_Data extracts_.
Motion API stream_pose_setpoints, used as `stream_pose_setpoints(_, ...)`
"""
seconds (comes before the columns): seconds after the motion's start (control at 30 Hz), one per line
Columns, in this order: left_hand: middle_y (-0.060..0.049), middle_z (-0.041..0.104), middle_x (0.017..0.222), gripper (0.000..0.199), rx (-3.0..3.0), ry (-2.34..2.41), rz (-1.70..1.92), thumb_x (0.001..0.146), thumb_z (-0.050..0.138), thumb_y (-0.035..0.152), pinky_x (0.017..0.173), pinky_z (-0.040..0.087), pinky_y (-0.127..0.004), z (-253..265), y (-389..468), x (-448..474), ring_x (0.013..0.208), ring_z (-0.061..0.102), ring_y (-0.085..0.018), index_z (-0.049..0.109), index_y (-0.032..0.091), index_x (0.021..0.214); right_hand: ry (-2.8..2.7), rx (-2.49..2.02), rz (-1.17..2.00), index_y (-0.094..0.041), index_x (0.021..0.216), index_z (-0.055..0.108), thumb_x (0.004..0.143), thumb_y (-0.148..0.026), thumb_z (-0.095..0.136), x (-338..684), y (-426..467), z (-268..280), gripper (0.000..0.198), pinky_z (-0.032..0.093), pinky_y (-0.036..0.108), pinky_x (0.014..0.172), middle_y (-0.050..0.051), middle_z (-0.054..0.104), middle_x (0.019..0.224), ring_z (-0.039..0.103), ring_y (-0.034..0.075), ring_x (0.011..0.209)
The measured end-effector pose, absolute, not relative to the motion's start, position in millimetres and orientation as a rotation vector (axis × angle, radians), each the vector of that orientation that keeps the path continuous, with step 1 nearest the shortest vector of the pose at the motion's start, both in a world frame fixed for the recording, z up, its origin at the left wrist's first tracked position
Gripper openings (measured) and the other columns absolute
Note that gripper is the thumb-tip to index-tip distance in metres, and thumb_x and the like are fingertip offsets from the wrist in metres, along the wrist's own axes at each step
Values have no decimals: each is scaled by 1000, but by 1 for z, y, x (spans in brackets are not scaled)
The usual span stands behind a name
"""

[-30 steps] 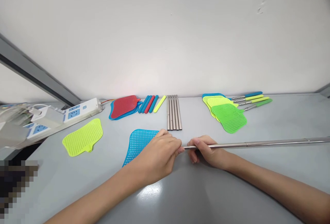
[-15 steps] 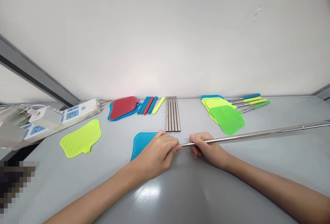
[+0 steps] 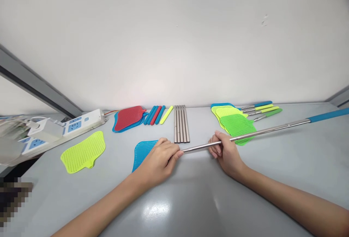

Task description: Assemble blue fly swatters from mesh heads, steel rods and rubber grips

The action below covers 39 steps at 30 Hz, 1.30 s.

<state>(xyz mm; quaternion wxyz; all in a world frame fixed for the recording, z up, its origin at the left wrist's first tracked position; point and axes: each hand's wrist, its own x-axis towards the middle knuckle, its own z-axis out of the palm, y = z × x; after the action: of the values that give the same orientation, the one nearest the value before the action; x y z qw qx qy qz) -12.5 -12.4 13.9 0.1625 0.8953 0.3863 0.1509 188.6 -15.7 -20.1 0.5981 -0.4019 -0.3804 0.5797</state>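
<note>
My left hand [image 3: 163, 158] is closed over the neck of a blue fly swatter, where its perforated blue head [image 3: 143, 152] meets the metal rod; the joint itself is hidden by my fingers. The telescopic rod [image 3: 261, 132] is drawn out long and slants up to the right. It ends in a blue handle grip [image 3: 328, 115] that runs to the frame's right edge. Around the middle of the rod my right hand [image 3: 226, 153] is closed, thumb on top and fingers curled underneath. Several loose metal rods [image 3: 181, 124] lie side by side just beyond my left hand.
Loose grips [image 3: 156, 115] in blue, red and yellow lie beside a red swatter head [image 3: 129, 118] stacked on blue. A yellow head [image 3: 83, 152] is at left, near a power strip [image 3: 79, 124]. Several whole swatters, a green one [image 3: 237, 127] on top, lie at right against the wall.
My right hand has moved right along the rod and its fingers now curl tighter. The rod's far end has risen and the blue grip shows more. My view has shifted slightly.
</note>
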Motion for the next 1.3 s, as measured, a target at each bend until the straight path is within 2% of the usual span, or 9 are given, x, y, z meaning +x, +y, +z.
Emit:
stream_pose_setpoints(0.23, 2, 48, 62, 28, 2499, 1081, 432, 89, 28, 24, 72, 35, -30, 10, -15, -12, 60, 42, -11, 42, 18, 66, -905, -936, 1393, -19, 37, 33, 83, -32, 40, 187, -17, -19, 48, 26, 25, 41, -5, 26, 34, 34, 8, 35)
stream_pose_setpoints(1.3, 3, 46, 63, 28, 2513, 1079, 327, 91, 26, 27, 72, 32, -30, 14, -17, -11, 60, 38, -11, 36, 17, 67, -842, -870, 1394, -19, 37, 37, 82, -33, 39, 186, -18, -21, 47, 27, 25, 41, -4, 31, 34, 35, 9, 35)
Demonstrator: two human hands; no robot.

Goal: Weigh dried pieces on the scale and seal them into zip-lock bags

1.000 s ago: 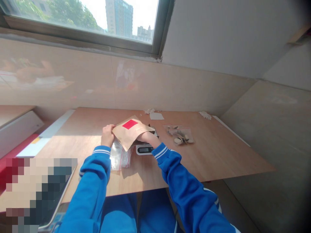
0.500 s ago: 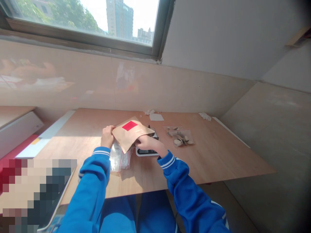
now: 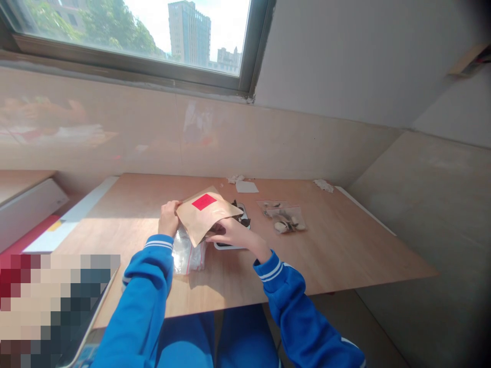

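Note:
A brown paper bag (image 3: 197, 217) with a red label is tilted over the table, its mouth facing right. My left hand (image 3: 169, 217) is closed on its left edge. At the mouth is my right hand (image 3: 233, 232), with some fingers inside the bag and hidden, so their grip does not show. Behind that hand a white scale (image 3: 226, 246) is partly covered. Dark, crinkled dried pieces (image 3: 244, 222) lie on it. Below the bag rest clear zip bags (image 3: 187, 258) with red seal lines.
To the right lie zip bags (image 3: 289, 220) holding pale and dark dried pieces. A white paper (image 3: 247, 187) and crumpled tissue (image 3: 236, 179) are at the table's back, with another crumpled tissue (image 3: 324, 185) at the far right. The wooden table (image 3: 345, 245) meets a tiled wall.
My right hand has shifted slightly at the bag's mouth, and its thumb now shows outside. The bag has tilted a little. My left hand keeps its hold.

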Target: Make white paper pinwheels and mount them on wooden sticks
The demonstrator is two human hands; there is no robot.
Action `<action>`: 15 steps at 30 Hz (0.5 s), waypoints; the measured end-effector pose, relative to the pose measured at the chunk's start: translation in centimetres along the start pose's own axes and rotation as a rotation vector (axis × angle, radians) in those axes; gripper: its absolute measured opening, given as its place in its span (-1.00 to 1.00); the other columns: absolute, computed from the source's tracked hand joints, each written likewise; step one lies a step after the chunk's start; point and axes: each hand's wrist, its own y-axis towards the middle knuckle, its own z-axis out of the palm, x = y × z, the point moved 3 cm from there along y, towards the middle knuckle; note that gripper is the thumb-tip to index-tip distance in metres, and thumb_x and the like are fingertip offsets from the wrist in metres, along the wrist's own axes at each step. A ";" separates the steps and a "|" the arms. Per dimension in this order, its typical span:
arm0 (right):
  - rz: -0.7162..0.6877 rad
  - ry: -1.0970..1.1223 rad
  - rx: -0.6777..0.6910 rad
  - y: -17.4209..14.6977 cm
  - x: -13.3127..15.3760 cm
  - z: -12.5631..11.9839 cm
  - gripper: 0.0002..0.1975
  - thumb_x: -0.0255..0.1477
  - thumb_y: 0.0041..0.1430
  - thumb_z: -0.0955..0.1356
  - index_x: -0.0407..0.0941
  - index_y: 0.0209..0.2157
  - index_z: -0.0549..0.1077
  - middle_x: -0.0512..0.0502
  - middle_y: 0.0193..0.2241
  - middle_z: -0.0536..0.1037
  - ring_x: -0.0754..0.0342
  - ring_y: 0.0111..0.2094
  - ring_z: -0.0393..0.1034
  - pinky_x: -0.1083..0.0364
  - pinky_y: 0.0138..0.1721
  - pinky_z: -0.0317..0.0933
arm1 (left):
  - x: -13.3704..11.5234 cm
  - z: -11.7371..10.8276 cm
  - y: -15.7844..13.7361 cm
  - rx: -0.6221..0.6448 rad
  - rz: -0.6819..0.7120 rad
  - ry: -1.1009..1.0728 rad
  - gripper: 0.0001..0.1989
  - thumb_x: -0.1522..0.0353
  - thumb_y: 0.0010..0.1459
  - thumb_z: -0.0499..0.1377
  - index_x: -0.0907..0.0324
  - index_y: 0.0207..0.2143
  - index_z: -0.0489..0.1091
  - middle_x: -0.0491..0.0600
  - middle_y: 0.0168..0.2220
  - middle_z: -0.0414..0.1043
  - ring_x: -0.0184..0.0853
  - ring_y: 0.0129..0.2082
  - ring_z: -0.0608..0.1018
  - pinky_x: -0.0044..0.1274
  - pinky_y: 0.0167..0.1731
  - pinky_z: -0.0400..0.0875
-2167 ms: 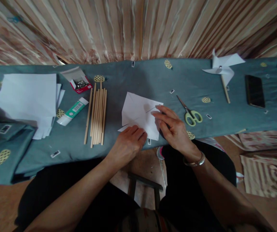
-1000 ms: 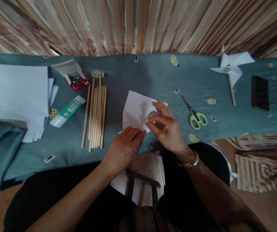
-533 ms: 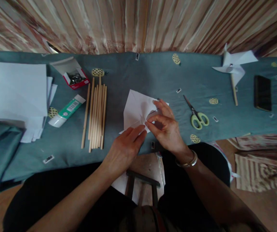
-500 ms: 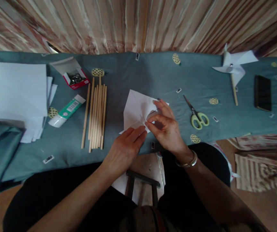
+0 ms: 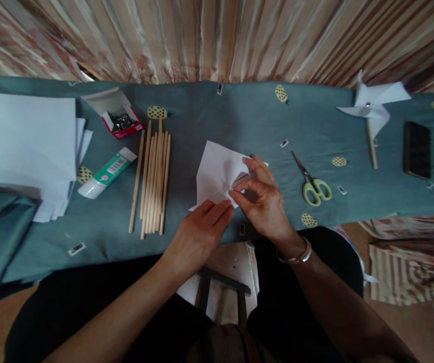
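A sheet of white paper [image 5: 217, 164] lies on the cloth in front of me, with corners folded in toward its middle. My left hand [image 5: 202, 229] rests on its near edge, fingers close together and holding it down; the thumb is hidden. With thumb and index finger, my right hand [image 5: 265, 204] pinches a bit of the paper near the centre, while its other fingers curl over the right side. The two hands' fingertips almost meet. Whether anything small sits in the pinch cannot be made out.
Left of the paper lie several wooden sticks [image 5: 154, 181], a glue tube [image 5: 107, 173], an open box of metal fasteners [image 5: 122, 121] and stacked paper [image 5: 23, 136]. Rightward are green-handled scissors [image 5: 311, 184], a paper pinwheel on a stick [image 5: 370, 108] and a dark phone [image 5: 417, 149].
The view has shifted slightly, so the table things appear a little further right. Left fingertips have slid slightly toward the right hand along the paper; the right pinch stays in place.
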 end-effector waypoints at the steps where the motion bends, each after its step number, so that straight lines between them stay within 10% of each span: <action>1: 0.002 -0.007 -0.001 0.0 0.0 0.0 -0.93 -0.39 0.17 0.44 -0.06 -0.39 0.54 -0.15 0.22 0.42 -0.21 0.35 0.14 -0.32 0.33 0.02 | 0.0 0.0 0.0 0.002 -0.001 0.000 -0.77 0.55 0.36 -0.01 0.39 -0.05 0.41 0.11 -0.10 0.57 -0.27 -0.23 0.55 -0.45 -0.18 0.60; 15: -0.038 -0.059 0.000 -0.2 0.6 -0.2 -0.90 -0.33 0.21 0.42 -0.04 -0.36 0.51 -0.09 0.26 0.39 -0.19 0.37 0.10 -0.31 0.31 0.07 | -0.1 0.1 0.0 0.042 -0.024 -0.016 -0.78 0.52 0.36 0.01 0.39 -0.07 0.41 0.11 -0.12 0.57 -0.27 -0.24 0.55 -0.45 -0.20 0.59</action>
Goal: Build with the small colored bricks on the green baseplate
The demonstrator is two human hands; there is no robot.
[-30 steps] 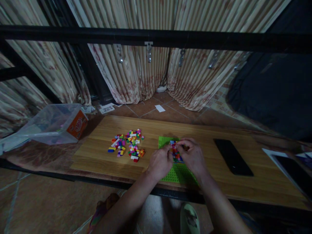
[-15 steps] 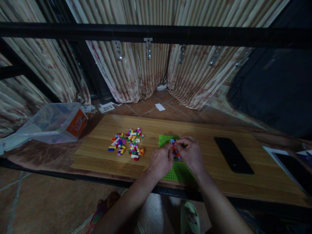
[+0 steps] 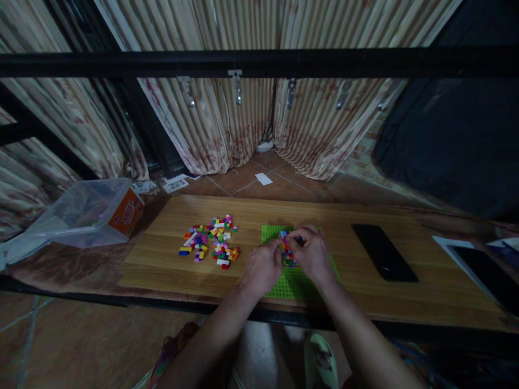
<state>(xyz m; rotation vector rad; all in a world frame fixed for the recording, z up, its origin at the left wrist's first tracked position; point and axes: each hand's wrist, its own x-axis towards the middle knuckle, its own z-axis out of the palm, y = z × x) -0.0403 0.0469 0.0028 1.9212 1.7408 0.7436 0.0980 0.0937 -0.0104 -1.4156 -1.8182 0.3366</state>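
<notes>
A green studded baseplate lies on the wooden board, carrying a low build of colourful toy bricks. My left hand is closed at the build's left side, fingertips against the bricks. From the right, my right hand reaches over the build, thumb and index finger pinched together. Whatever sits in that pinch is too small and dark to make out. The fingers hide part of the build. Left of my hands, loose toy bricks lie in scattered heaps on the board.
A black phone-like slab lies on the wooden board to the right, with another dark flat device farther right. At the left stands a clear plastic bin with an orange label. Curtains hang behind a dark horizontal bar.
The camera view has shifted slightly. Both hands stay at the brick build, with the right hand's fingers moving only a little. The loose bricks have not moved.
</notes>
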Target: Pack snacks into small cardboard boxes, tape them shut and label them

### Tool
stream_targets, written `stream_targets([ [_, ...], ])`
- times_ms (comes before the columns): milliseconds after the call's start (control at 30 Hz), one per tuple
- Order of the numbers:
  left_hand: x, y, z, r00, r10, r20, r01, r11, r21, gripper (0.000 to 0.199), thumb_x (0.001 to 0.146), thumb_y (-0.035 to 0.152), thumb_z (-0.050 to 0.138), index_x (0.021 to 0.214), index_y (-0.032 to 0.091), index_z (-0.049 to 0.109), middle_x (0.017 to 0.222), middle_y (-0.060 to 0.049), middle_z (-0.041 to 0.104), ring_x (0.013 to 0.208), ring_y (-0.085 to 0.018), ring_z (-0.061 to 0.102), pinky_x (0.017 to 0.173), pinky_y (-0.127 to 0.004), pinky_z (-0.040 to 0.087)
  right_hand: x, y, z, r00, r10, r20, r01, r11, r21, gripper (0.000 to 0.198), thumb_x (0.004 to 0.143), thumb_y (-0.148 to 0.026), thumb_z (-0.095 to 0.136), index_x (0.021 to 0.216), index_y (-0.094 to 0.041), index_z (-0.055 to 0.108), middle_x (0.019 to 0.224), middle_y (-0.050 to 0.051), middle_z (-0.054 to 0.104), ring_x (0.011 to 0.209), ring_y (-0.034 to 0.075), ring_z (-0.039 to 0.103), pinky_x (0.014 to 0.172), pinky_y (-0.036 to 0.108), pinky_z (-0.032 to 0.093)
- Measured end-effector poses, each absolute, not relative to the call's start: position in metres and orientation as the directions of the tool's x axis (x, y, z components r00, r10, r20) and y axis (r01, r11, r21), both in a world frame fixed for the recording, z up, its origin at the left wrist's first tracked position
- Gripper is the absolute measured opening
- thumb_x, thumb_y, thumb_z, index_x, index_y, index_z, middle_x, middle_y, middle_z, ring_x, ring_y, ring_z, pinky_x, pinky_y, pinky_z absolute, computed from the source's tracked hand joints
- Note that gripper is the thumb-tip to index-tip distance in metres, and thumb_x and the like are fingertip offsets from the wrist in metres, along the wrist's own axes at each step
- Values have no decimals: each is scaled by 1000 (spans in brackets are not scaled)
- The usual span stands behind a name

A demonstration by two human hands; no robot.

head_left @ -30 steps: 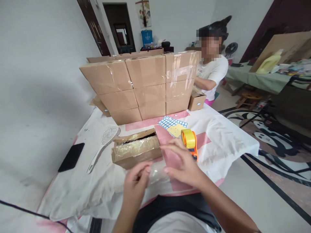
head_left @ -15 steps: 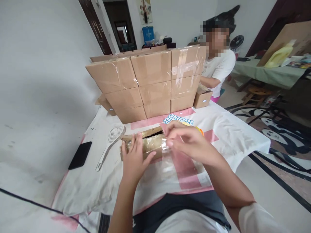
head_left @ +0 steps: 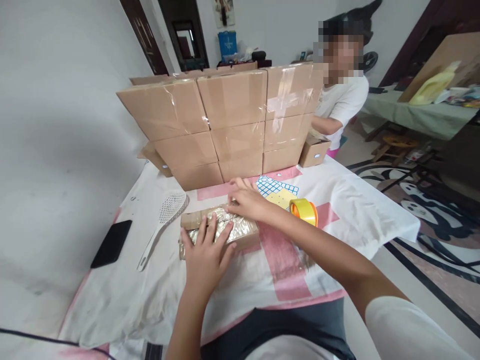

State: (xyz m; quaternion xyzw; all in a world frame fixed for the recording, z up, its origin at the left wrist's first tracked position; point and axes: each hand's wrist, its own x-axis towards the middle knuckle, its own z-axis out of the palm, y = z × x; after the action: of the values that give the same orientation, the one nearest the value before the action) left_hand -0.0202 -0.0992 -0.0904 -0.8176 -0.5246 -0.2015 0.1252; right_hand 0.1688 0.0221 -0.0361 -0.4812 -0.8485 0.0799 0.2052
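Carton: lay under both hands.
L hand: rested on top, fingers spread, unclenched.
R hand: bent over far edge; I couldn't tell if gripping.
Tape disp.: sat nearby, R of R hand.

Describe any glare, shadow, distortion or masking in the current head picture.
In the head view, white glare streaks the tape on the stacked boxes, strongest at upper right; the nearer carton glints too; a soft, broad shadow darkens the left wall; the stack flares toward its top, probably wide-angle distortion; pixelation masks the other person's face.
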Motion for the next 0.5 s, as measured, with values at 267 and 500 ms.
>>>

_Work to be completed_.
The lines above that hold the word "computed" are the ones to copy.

_Answer box_.
Action `<action>`: 15 steps at 30 Hz (0.5 s), waypoints; the measured end-effector pose, relative to the pose measured at the chunk's start: translation in centimetres along the start pose's own axes and rotation as a rotation vector (axis × angle, radians) in those axes; gripper: its absolute measured opening, given as its place in its span (-1.00 to 1.00); the other columns: absolute, computed from the source's tracked hand joints, each written likewise; step one lies a step after the chunk's start; point and axes: each hand's wrist, its own y-axis towards the middle knuckle, its own z-axis out of the palm, x = y × z, the point moved 3 cm from there along y, towards the middle knuckle; note that gripper is the thumb-tip to index-tip distance in metres, and thumb_x and the like are fingertip offsets from the wrist in metres, along the wrist's own axes at each step. A ";" separates the steps and a "|" the arms. Per dimension in this order, its typical span:
- thumb_x, thumb_y, thumb_z, index_x, index_y, index_z, middle_x, middle_y, middle_z, ring_x, ring_y, ring_z, pinky_x, pinky_y, pinky_z absolute, computed from the source's tracked hand joints

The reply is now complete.